I segreti di Wind River: ghiaccio, morte e sofferenza

Riscopertosi sceneggiatore di razza con Sicario e Hell or High Water dopo una carriera da attore di seconda o terza fascia, Taylor Sheridan ha giustamente deciso di far fruttare il credito accumulato per dirigersi da solo la sua sceneggiatura successiva. Non è un esordio assoluto dietro alla macchina da presa - c'è quel Vile risalente a sette anni fa che saluta in tutto il suo splendore (?) da torture porn su commissione - ma insomma, si può anche fare finta di niente, perché è evidente che in I segreti di Wind River si vede la nascita vera e propria dello Sheridan regista. Il film è infatti fondamentalmente il terzo passo del percorso avviato con le pellicole dirette da Villeneuve e Mackenzie, nuovo capitolo di quell'epica di frontiera che parla dell'America contemporanea attraverso un amore profondo per la sua provincia, i suoi confini più estremi e le persone che sopravvivono ai margini, schiacciate tra paradossi sociali e culturali.

Ci si sposta questa volta nel profondo Wyoming, attorno a una riserva indiana sommersa dalla neve, dove un agente del Wildlife Service si ritrova ad aiutare, nelle vesti di guida e uomo di contatto, un'agente dell'FBI incaricata di investigare su un caso di stupro e omicidio. Da lì parte una storia che, certo, affronta l'elemento investigativo e regala anche un paio di confronti armati notevoli per tensione e messa in scena, ma si concentra soprattutto sul raccontare il dolore, la perdita, la rabbia e, ancora una volta, le difficoltà di una vita completamente decentrata rispetto alle grandi città americane. Sheridan, poi, continua a scrivere le sue vicende e i suoi personaggi in maniera perfetta, trovando una forza e una personalità notevoli per i protagonisti, i caratteri di contorno, gli ambienti, le vicende, e dimostrando che le sue storie funzionano anche quando evitano certi caratteri un po' sopra le righe e piacioni espressi da alcuni fra i protagonisti dei due film precedenti.

E non fa certo male che per la terza volta consecutiva le scelte di casting per i suoi film siano perfette. Jeremy Renner è come al solito eccellente, in un ruolo meno banale e lineare di quanto possa sembrare, ed Elizabeth Olsen lo accompagna alla grande, per quanto forse con un personaggio esplorato meno a fondo. Se quindi Sheridan si rivela probabilmente ottimo nel dirigere gli attori (anche il resto del cast funziona benissimo), quel che gli manca è la forza espressiva di chi ha messo mano ai suoi precedenti script.

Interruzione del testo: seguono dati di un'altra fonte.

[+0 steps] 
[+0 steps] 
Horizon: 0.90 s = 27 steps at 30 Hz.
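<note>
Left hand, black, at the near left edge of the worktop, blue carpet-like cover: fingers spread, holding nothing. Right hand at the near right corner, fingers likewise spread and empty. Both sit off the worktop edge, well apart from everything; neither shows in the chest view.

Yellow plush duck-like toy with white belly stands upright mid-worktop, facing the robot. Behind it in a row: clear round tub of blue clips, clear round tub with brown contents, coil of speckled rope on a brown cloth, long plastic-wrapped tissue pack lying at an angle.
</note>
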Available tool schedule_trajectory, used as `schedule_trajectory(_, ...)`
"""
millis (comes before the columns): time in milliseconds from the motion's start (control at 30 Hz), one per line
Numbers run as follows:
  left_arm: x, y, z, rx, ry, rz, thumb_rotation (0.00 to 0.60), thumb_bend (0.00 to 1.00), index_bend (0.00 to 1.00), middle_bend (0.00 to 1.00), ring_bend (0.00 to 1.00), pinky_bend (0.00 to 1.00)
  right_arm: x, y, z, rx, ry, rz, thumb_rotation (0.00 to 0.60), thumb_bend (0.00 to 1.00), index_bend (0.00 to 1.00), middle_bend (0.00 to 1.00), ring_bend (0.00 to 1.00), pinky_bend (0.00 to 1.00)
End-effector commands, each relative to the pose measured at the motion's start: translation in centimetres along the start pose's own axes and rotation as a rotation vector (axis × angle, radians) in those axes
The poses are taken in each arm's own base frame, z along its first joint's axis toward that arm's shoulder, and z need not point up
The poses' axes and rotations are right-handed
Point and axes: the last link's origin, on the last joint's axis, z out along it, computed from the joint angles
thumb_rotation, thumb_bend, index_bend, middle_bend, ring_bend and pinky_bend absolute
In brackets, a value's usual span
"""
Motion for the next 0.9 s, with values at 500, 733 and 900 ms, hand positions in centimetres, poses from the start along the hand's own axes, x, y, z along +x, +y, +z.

La potenza delle ambientazioni fa funzionare comunque il film a livello visivo ma si sente la mancanza di un occhio dalla personalità più incisiva e la gestione dei tempi, del ritmo, del tono, del modo in cui dare peso ai diversi momenti, non è sempre delle migliori. Le sequenze di gran livello non mancano, fra il prologo, la sparatoria citata prima e i bei momenti conclusivi, ma il film non riesce a trovare una sua forma coesa fino in fondo. Gli manca quel passo in più che, magari, Sheridan troverà in futuro, e del resto non è forse neanche il caso di eccedere nel confronto con due registi dalla carriera ormai lunga e celebrata. Anche perché I segreti di Wind River è comunque una fra le cose più belle e interessanti uscite al cinema nel 2017 (o, in Italia, nel 2018).